_Exercise aim_:
Extract the opening line of the entries and every line after it, stopping at and including the line that contains "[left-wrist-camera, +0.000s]". Do not include pictures.

Data records:
====
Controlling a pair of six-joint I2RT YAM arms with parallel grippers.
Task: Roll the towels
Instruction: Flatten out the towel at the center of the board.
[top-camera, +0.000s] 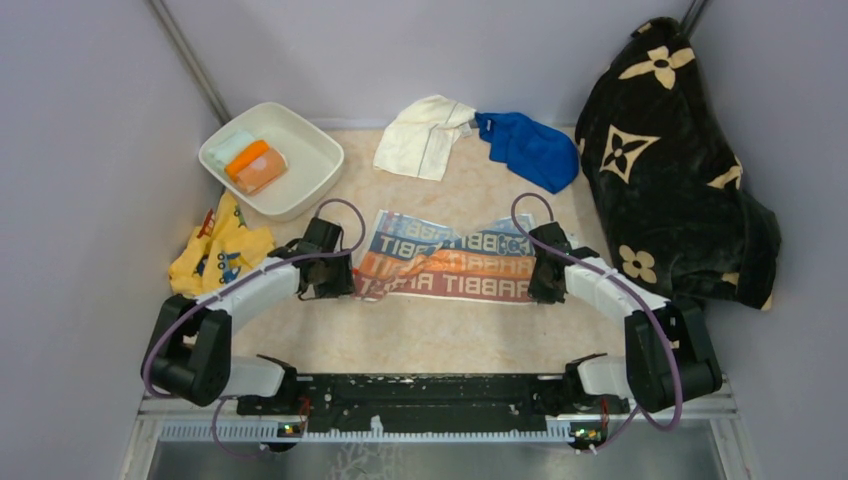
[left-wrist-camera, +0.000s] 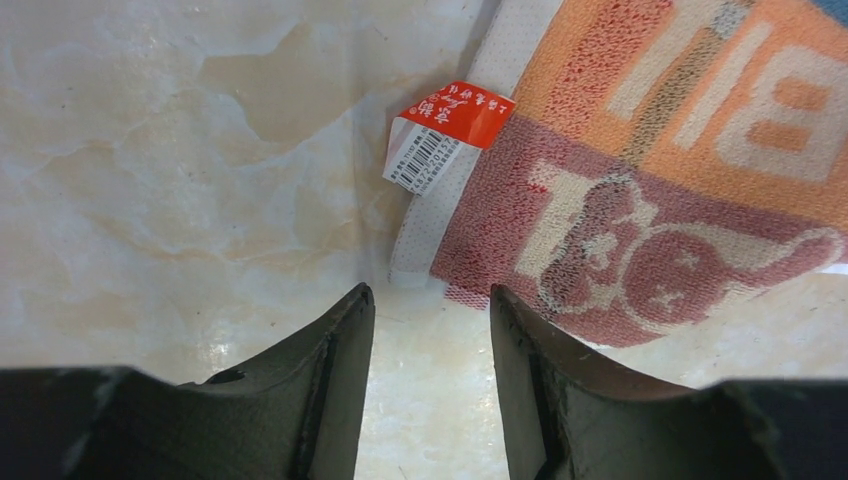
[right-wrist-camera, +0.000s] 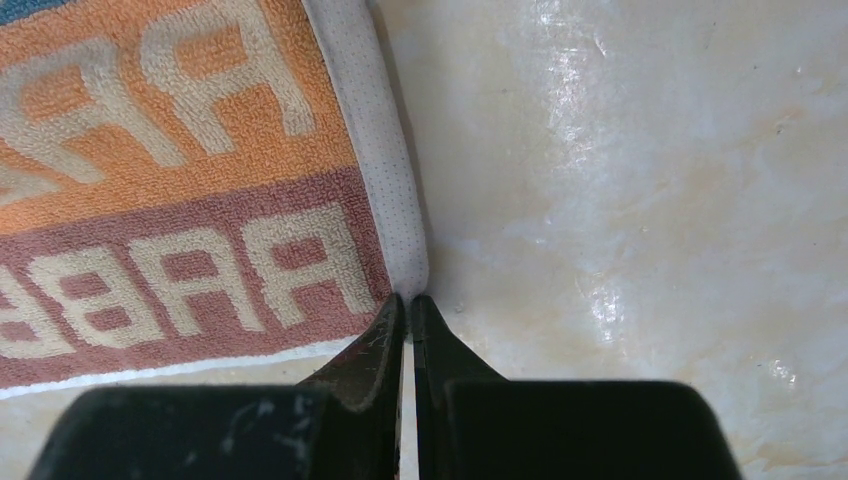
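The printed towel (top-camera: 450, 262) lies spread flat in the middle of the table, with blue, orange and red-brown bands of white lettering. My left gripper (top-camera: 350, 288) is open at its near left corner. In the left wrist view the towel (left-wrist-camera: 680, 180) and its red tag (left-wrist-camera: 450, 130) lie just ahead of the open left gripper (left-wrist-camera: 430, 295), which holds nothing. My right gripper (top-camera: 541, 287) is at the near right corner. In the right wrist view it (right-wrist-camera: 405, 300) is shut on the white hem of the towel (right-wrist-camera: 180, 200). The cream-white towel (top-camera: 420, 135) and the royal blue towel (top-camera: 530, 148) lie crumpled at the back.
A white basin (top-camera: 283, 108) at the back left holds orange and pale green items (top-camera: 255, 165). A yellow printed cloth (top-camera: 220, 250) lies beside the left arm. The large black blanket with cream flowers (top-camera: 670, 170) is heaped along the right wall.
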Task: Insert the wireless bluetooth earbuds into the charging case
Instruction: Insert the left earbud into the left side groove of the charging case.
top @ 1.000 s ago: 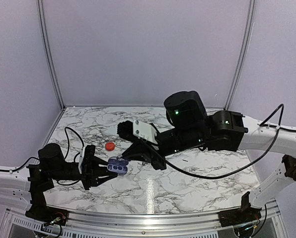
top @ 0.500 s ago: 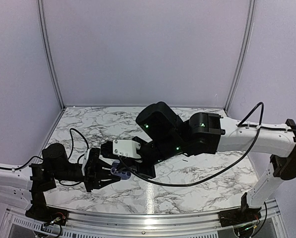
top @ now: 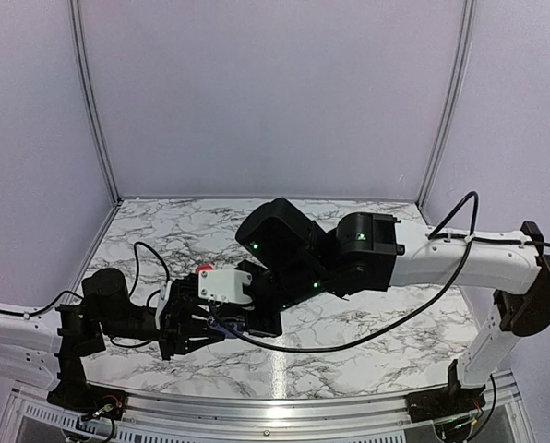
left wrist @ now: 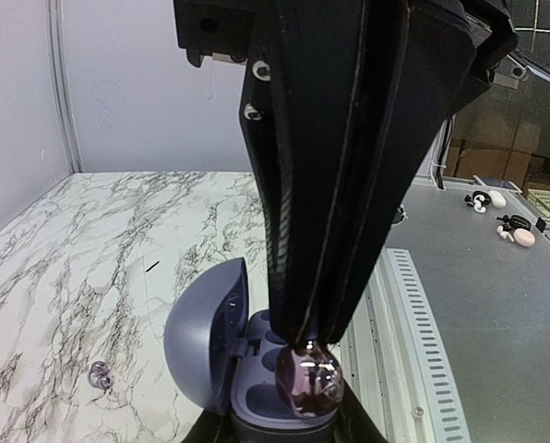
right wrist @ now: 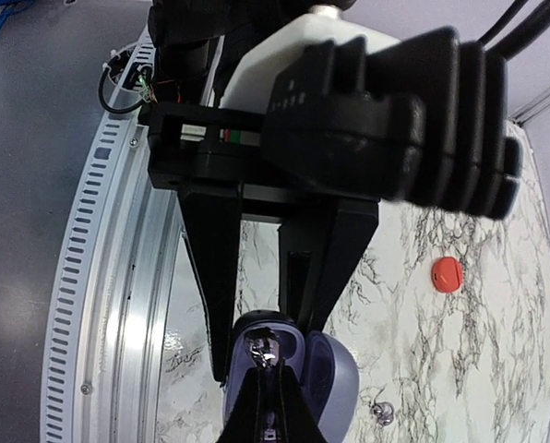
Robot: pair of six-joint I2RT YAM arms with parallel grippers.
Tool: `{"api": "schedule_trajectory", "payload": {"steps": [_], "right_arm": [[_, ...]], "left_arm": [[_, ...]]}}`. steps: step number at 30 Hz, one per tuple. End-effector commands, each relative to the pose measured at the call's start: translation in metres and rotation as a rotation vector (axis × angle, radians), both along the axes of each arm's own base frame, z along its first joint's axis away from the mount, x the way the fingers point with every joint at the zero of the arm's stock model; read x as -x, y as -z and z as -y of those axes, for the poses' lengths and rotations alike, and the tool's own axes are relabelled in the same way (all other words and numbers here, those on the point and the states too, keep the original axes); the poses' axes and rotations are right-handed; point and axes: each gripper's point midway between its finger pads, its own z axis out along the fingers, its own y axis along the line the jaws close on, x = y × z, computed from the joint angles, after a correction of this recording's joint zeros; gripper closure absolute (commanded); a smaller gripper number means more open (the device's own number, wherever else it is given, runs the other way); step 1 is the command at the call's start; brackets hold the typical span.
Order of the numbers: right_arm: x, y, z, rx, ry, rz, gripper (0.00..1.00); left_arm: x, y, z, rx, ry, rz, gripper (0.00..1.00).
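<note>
My left gripper [top: 197,329] is shut on the base of the purple-blue charging case [left wrist: 201,355], whose lid stands open to the left. My right gripper [right wrist: 268,371] comes down from above, shut on a glossy silvery earbud [left wrist: 309,383]. The earbud hangs right at the near well of the case [right wrist: 335,378], at or just inside its rim. A second silvery earbud [left wrist: 100,374] lies loose on the marble, left of the case. In the top view the right wrist covers nearly all of the case [top: 221,325].
A small red piece [right wrist: 447,274] lies on the marble table [top: 367,323] behind the right wrist, half hidden in the top view [top: 204,269]. The slotted metal rail [left wrist: 413,323] of the table's near edge runs close beside the case.
The right arm has swung left and down from mid-table, bringing the earbud onto the case. The left gripper with the case has stayed almost still.
</note>
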Motion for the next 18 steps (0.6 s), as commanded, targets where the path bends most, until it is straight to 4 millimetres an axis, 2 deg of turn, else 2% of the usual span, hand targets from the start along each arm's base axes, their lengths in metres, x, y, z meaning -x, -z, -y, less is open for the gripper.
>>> {"api": "schedule_trajectory", "payload": {"steps": [1, 9, 15, 18], "right_arm": [[-0.002, -0.005, -0.002, 0.014, 0.015, 0.044, 1.0], [-0.008, 0.006, 0.005, 0.068, 0.047, 0.143, 0.99], [-0.001, 0.007, 0.01, 0.085, 0.016, 0.234, 0.98], [0.01, 0.006, 0.009, 0.084, -0.026, 0.254, 0.98]], "left_arm": [[0.003, -0.019, 0.004, 0.046, 0.025, 0.037, 1.0], [0.006, -0.021, 0.002, 0.055, 0.035, 0.034, 1.0], [0.012, -0.022, 0.003, 0.059, 0.072, 0.016, 1.0], [0.016, -0.021, 0.006, 0.053, 0.099, -0.004, 1.0]]}}
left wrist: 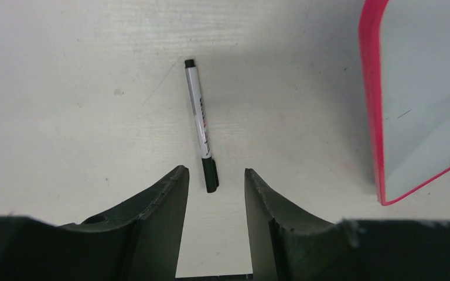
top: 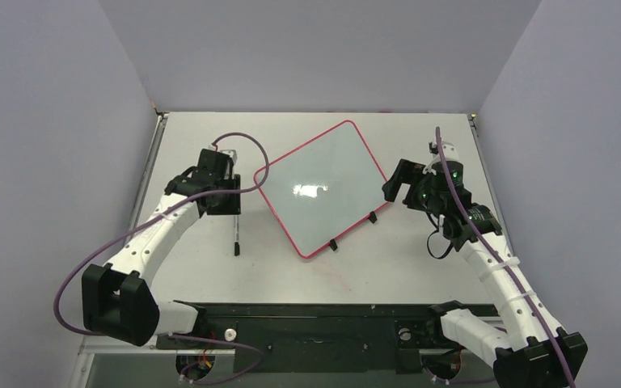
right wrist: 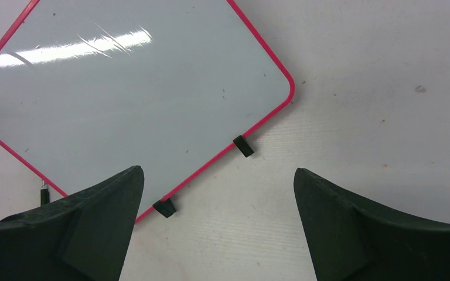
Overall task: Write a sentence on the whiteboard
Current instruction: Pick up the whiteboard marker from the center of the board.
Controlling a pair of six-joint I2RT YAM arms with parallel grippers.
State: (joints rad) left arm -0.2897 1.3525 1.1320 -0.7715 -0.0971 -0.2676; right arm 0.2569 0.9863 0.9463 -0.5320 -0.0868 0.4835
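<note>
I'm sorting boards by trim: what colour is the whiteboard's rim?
Red, slightly pinkish. The whiteboard rim shows best in the right wrist view.

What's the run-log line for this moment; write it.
left gripper open over marker | right gripper open near whiteboard | whiteboard blank

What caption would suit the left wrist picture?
Open left gripper above a marker lying on the table beside the red-rimmed whiteboard.

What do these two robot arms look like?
The left arm and right arm are white links with chunky black joints. A purple cable runs along each. The jaws are dark, curved, tapering wedges; green lights glow near the right wrist.
</note>
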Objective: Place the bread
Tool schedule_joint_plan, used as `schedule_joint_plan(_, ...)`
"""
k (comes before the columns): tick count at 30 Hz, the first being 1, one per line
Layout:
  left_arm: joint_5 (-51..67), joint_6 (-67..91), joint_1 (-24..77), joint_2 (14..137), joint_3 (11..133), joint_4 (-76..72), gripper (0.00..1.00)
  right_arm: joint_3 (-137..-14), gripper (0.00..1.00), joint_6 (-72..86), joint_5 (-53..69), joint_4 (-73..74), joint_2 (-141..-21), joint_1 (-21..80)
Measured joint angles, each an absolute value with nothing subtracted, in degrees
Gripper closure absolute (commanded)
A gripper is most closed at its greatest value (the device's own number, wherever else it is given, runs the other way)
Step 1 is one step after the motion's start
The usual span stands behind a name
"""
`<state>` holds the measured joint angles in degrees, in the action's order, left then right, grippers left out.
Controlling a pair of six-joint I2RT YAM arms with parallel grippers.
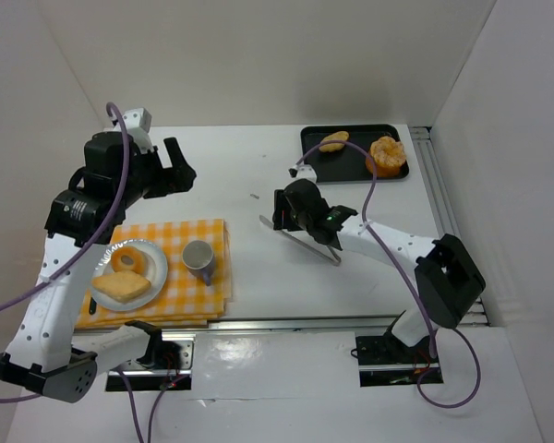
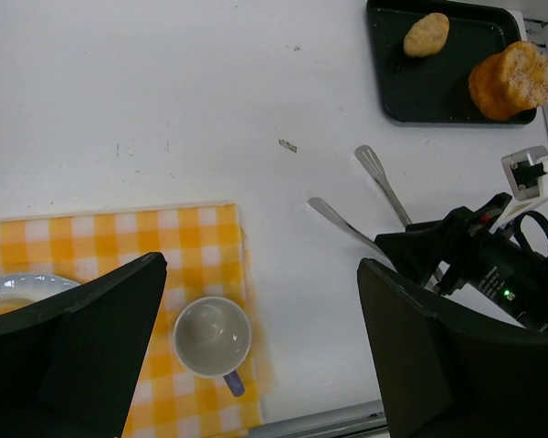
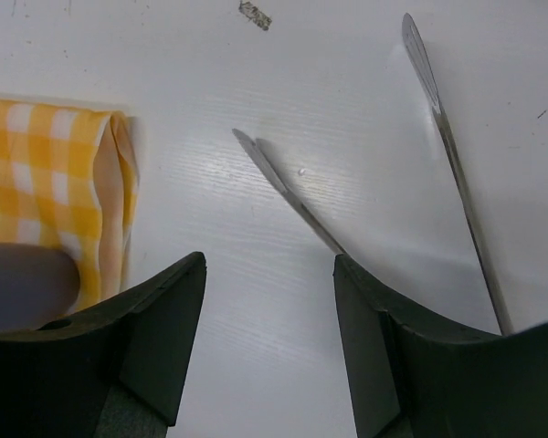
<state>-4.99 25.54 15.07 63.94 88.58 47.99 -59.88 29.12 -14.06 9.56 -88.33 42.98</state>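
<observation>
Two breads lie on a black tray (image 1: 355,164) at the back right: a small oval roll (image 1: 333,141) and a big orange bun (image 1: 387,154). They also show in the left wrist view, the roll (image 2: 426,34) and the bun (image 2: 511,79). A white plate (image 1: 157,265) on a yellow checked cloth (image 1: 180,291) holds a ring-shaped bread (image 1: 127,260) and a slice (image 1: 122,286). My left gripper (image 1: 178,168) is open and empty, high above the table behind the cloth. My right gripper (image 1: 282,210) is open and empty, low over metal tongs (image 1: 305,242) that lie on the table.
A grey cup (image 1: 199,257) with a purple handle stands on the cloth right of the plate; it also shows in the left wrist view (image 2: 212,336). The tongs' two arms (image 3: 288,192) spread on the white table ahead of my right fingers. White walls enclose the table.
</observation>
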Motion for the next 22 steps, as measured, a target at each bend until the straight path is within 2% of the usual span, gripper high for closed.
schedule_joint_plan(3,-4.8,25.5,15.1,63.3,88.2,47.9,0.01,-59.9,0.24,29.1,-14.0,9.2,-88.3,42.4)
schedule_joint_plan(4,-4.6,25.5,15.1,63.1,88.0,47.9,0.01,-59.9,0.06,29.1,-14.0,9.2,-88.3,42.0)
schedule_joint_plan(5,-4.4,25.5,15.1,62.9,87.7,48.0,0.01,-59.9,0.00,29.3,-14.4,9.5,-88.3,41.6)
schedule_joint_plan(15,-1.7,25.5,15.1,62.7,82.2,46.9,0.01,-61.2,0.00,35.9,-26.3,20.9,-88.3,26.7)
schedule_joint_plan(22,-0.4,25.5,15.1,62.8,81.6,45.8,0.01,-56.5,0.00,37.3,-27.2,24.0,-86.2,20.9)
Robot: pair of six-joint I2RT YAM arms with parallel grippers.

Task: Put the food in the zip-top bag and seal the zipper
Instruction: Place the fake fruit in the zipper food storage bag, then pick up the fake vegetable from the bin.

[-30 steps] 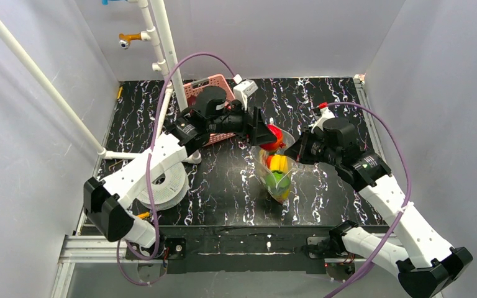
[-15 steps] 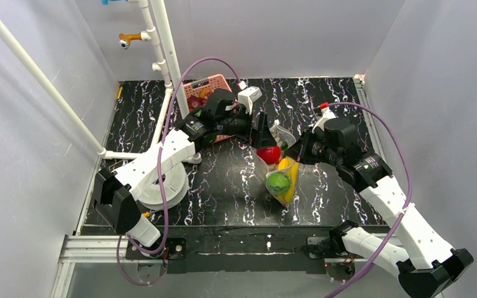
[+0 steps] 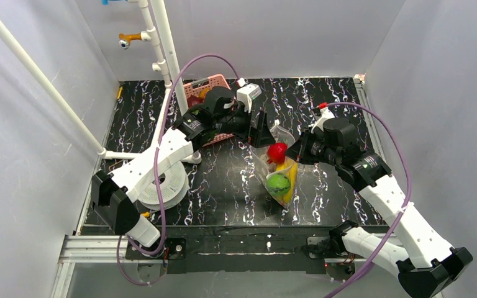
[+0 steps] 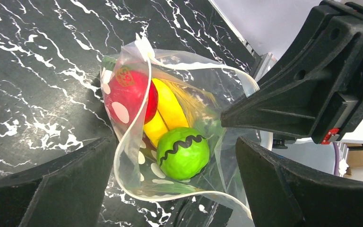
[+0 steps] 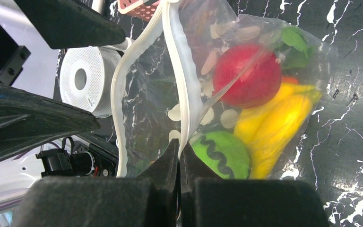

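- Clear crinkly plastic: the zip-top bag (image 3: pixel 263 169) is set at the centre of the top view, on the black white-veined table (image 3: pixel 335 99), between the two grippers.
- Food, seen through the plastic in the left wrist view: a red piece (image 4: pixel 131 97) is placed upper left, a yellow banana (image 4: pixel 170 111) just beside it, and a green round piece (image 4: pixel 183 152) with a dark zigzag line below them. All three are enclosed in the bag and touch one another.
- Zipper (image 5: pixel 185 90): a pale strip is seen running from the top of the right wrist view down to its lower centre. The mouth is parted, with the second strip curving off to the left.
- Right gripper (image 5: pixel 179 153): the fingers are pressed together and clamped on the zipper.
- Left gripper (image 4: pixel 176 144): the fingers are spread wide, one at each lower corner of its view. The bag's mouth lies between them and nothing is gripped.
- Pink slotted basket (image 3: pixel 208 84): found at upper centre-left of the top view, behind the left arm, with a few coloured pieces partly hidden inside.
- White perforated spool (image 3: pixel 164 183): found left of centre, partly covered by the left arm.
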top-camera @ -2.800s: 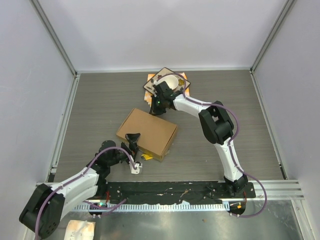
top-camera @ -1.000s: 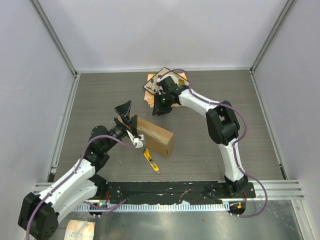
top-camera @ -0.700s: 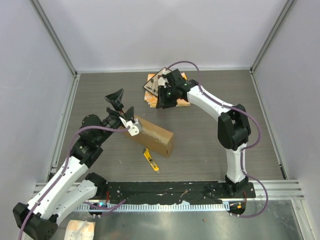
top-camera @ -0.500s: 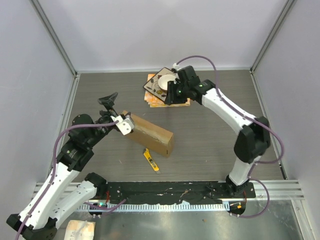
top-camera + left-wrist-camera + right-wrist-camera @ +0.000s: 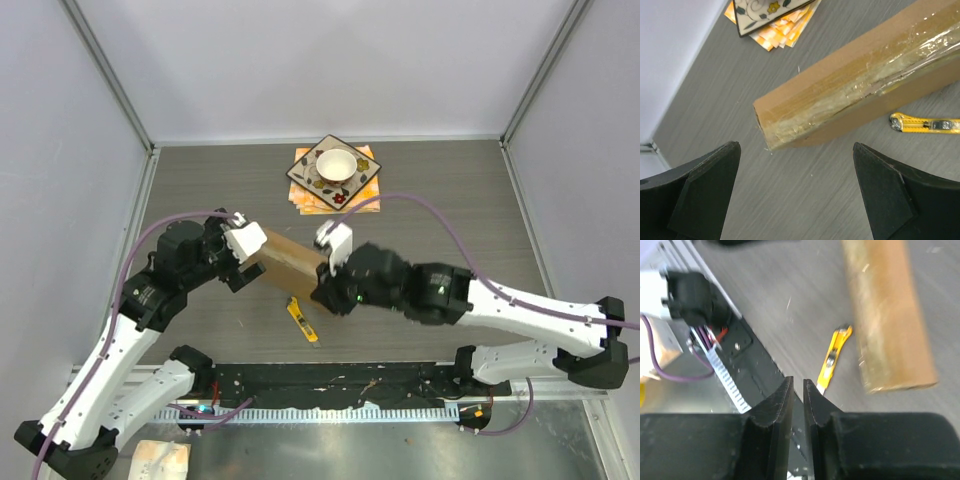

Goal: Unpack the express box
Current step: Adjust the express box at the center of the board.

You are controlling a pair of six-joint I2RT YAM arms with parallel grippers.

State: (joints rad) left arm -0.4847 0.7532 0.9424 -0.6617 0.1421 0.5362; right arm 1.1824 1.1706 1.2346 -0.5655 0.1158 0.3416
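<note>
Left hand (image 5: 238,262) hovers at one end of the express box (image 5: 292,262), which lies mid-surface (image 5: 200,190), narrow taped side up. The right hand (image 5: 328,297) is at its other end, near a yellow cutter (image 5: 303,322).

Left wrist: fingers (image 5: 705,190) spread wide above the box's corner.

Right wrist: fingers (image 5: 771,415) almost pressed together, pinching nothing.

Top view high overhead, wrist views close, all sharing express box (image 5: 290,262)
</note>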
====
_Output for this task_:
Controlling a pair of six-joint I2RT YAM arms with parallel grippers.
Task: Roll the towels
Instruction: Flatten out the towel at the center of the board.
[top-camera, +0.000s] 
[left-wrist-camera, +0.000s] 

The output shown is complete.